Balkanic Eruption!
Balkanic Eruption!
20 May, 2010 | 7.01AMHouse music has gone crazy for “ethnic” samples again. Maybe it’s a recession thing: when people have less money to spend on vacations, they turn to music to offer a kind of virtual travelogue.
A likelier theory is that sample-heavy house is relatively easy to produce, especially in the Ableton era—just take a phrase of horns or vocals, stretch it to fit a boompty-boompty drum track, and voila: instant anthem. (Less cynically, acoustic samples can go a long way to warming up a digital production, and crowds love novel instrumentation and recognizable melodies. Nothing wrong with keeping things interesting!)

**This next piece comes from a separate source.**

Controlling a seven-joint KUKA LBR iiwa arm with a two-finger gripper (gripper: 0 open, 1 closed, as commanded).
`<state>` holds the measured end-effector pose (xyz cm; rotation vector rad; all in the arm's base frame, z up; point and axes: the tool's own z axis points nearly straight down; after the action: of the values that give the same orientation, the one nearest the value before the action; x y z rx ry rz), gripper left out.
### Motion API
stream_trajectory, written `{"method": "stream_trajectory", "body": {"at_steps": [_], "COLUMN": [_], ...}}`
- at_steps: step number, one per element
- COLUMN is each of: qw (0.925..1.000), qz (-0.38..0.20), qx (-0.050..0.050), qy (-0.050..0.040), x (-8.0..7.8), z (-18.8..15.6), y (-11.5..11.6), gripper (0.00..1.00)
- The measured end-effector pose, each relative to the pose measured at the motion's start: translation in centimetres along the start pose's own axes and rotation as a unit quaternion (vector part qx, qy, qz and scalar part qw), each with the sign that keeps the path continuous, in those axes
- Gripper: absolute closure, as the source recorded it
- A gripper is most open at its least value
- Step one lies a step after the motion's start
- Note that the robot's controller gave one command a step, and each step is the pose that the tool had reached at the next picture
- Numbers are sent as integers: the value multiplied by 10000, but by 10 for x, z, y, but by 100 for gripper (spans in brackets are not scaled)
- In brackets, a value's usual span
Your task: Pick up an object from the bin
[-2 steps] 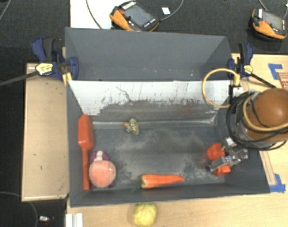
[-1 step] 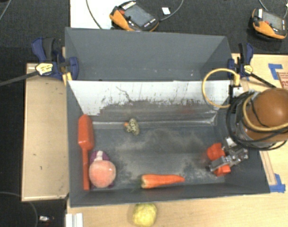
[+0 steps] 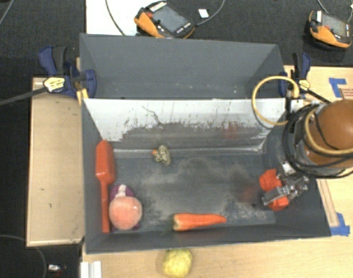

It’s not just African and Latin music, either. Denmark’s Noir Music label is currently causing a stir with Sabb’s ‘Balkanika’, based on a Balkan clarinet melody: Mendo’s remix of the tune been in the Beatport Top 100 for weeks now. Right around the same time, Sebastien Leger’s ‘Balkamaniac’ went all the way to the Top 10. And Riva Star recently had a huge hit with their version of Balkan Beat Box’s ‘Balkan Chicks’.
They’re just the latest in a long line of club tracks based upon samples of Balkan music. (For those in need of a geography refresher course, the Balkans include the countries of the Balkan Peninsula—Albania, Bosnia and Herzegovina, Bulgaria, Greece, Kosovo, Macedonia, and Montenegro—as well as Croatia, Serbia, and sometimes Slovenia. Don’t worry, I had to look it up too.)
The most notorious example in recent memory is probably Ricardo Villalobos’ ‘Fitzheuer Zieheuer’, which spun Balkan horns and loping drums into a 37 minute epic—long even by Villalobos’ standards.
But Balkan strains have been weaving their way into club music for years. Back in 2006, Basement Jaxx’s Atlantic Jaxx label released an entire compilation dedicated to Balkan and Romani-flavored dance music, ‘Gypsy Beats & Balkan Bangers, and they released a second volume the following year.
It’s not hard to understand the style’s appeal. To Western ears, there’s something distinctly alien about the music’s modal scales and slippery bent notes. Emotionally, it’s intense stuff, too; it’s hard to find a more melancholic sound than the one conjured by Le Mystere Des Voix Bulgares, whose classic ‘80s recordings Mirko Loko samples for his ‘Takhtok’. Even the celebratory music of the region has a strange, ambiguous emotional quality: joyous, even manic, but tinged with darker vibes.
Here’s a sampling of tunes that have availed themselves of Balkan music’s keening melodies and boisterous horn arrangements. With the Cadenza boys (pictured above) dressing like itinerant street musicians for “Vagabundos”, their Ibiza residency this summer, you can bet you haven’t heard the last of the accordions for a while.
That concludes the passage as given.